## REQUIREMENT
The expected response is a copy of every line in the entries below that includes the word "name".

Collected data:
Start of Block

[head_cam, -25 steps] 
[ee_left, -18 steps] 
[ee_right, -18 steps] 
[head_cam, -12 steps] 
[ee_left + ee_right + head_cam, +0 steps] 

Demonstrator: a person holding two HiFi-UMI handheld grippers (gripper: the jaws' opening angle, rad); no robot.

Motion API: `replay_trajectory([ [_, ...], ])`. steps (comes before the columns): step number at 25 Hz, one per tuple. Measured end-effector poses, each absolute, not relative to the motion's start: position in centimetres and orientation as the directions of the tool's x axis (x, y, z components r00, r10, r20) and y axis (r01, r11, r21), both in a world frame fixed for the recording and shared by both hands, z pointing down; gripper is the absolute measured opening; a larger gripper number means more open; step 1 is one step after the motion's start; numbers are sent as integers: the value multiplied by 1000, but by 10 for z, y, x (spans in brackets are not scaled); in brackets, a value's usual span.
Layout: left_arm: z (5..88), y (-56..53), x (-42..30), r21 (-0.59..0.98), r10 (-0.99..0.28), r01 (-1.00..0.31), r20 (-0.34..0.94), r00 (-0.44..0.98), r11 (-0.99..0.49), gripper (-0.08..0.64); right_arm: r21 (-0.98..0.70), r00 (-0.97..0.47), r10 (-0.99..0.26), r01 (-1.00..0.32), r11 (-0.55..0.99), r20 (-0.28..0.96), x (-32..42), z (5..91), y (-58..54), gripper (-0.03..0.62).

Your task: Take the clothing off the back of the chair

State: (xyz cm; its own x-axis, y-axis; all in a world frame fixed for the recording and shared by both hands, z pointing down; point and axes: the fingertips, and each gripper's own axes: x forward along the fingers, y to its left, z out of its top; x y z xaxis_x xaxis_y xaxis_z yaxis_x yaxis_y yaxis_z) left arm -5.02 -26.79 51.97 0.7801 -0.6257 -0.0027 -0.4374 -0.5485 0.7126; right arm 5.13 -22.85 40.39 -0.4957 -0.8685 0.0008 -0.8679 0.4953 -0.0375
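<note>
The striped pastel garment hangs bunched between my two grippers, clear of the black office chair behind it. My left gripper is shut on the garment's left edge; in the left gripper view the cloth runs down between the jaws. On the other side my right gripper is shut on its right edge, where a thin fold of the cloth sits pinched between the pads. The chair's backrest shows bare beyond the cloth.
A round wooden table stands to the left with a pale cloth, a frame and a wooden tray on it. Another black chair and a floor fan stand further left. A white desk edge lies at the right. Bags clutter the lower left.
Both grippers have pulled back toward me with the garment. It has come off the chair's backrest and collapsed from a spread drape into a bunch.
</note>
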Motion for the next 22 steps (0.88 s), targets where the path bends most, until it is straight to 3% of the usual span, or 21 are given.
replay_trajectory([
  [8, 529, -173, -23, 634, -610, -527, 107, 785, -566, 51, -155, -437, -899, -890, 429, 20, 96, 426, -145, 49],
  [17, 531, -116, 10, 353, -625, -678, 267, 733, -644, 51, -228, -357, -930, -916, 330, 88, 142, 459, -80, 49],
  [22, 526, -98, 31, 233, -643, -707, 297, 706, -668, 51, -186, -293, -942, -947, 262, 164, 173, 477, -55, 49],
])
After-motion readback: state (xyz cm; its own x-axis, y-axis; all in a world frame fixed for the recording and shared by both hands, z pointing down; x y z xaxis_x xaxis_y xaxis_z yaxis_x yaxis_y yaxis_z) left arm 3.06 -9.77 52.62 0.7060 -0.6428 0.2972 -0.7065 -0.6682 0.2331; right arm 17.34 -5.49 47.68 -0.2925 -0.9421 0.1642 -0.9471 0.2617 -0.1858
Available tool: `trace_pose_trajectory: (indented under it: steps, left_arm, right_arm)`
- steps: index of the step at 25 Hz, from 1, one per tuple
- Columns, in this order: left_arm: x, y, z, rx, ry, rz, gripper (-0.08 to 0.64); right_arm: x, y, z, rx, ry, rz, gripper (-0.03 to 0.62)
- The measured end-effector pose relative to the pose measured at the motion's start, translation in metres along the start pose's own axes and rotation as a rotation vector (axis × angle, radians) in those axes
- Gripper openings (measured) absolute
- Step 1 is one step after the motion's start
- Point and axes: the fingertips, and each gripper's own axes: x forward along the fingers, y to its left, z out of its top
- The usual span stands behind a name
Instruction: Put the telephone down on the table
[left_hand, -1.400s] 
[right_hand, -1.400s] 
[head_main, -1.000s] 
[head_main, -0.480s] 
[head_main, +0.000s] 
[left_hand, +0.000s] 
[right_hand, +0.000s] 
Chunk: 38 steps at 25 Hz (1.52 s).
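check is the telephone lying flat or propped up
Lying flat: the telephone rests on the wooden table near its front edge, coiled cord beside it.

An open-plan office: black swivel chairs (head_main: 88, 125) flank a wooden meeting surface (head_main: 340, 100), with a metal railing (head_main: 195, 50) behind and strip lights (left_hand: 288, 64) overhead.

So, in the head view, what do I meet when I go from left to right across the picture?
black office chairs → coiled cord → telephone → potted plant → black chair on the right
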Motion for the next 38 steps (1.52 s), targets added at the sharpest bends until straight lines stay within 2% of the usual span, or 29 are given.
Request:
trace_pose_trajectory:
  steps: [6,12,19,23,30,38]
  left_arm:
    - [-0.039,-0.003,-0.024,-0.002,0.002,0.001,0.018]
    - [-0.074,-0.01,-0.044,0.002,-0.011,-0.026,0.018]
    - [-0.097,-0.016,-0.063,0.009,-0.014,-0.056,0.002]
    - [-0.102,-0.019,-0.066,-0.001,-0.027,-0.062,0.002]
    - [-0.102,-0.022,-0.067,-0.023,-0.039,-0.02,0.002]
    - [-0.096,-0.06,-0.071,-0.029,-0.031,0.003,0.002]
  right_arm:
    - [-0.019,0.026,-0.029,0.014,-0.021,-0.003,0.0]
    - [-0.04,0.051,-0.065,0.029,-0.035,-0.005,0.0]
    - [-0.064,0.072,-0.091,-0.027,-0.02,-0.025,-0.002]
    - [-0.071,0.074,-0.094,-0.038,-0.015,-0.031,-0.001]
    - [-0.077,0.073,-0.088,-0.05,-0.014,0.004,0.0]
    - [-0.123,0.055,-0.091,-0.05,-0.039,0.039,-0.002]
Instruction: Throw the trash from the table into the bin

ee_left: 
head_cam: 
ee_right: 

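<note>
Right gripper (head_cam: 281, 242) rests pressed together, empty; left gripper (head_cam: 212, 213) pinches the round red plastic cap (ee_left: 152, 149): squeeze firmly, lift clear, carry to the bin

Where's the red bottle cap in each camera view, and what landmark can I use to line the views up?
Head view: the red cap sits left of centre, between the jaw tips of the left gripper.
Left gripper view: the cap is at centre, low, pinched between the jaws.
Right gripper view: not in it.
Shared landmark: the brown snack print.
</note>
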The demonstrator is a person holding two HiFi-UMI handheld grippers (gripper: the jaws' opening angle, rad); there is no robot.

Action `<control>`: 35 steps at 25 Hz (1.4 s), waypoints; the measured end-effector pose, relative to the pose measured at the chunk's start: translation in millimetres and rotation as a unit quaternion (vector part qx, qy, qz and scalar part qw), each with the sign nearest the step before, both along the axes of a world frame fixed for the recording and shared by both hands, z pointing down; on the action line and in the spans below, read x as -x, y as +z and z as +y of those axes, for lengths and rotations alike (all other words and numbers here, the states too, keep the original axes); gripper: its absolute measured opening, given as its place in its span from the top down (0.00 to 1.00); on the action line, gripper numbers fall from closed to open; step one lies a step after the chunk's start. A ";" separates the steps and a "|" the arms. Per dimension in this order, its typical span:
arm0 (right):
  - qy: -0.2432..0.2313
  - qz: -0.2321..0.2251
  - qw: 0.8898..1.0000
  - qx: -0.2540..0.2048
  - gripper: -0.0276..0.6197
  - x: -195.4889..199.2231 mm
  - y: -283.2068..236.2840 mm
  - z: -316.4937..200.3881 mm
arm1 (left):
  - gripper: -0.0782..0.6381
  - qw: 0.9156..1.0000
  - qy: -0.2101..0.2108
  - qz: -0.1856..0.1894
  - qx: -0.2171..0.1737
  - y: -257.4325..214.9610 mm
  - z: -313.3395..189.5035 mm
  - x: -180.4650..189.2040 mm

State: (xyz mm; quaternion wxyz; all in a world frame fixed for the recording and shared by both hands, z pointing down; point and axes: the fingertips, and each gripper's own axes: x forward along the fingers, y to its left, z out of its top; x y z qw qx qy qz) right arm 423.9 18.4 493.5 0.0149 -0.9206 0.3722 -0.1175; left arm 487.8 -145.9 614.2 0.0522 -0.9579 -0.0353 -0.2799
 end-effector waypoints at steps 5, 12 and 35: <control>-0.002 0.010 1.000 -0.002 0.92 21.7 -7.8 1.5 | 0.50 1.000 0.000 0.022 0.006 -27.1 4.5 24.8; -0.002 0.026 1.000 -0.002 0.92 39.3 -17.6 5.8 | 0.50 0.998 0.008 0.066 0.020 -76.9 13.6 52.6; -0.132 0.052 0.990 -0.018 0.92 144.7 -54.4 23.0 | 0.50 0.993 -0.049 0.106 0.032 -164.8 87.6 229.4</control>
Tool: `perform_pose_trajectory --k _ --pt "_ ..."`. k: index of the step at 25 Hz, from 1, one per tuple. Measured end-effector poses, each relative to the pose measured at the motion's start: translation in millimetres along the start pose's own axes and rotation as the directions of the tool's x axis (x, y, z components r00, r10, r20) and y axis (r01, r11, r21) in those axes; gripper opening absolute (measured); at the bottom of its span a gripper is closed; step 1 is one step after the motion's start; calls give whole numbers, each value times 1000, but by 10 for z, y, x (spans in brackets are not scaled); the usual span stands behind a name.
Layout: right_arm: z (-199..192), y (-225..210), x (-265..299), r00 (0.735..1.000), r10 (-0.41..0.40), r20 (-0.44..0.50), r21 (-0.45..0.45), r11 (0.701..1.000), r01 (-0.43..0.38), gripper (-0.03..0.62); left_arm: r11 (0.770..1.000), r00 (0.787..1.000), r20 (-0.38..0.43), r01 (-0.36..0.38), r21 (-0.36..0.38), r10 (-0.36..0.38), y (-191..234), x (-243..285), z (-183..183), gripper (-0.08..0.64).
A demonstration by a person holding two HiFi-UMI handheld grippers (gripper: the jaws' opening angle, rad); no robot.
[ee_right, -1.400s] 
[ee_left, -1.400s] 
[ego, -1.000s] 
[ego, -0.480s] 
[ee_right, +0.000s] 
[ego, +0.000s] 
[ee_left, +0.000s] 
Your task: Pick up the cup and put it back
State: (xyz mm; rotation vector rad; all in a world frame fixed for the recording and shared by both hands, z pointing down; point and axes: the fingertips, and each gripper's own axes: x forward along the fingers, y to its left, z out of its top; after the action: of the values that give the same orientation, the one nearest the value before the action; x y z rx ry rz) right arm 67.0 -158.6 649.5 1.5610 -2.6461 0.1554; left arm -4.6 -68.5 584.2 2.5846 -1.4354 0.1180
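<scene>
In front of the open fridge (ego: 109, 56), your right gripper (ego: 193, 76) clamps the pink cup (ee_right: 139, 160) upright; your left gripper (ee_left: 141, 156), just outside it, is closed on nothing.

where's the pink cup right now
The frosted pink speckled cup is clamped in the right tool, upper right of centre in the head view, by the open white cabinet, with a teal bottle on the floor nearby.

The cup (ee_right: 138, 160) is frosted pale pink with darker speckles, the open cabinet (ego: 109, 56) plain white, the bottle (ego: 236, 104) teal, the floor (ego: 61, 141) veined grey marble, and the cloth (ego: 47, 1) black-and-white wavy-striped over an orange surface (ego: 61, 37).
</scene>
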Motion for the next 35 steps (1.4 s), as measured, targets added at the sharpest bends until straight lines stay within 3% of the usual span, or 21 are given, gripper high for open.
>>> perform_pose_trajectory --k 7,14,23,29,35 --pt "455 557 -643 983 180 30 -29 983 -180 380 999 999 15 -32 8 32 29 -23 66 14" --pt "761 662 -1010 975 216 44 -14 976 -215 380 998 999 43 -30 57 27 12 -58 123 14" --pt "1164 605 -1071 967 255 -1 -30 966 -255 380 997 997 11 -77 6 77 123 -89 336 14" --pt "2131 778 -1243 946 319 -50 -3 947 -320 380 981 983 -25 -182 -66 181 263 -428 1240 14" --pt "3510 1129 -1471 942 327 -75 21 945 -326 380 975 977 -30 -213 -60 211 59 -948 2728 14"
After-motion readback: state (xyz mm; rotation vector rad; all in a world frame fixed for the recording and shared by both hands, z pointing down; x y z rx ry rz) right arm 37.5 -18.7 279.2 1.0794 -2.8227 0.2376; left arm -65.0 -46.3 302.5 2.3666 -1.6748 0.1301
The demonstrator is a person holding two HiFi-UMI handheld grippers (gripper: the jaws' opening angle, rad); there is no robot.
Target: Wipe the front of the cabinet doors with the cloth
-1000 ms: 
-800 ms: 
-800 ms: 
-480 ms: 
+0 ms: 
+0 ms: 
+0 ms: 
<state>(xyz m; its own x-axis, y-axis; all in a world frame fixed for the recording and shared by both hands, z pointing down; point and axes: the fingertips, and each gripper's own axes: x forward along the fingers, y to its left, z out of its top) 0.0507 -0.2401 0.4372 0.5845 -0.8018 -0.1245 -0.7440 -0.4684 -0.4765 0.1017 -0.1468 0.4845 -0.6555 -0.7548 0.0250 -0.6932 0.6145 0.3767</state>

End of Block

## SOLUTION FOR THIS EXERCISE
- The usual span stands behind a name
Tool: `perform_pose_trajectory --k _ --pt "_ ..."`. k: index of the step at 25 Hz, from 1, one per tuple. Measured end-effector poses, each relative to the pose measured at the motion's start: translation in millimetres along the start pose's own axes and rotation as the directions of the tool's x axis (x, y, z components r00, r10, r20) and y axis (r01, r11, r21) in those axes; gripper opening absolute (measured); at the bottom of its span a gripper is closed; step 1 is one step after the motion's start; calls give whole numbers, each value times 1000, but by 10 for z, y, x (spans in brackets are not scaled); the usual span stands behind a name.

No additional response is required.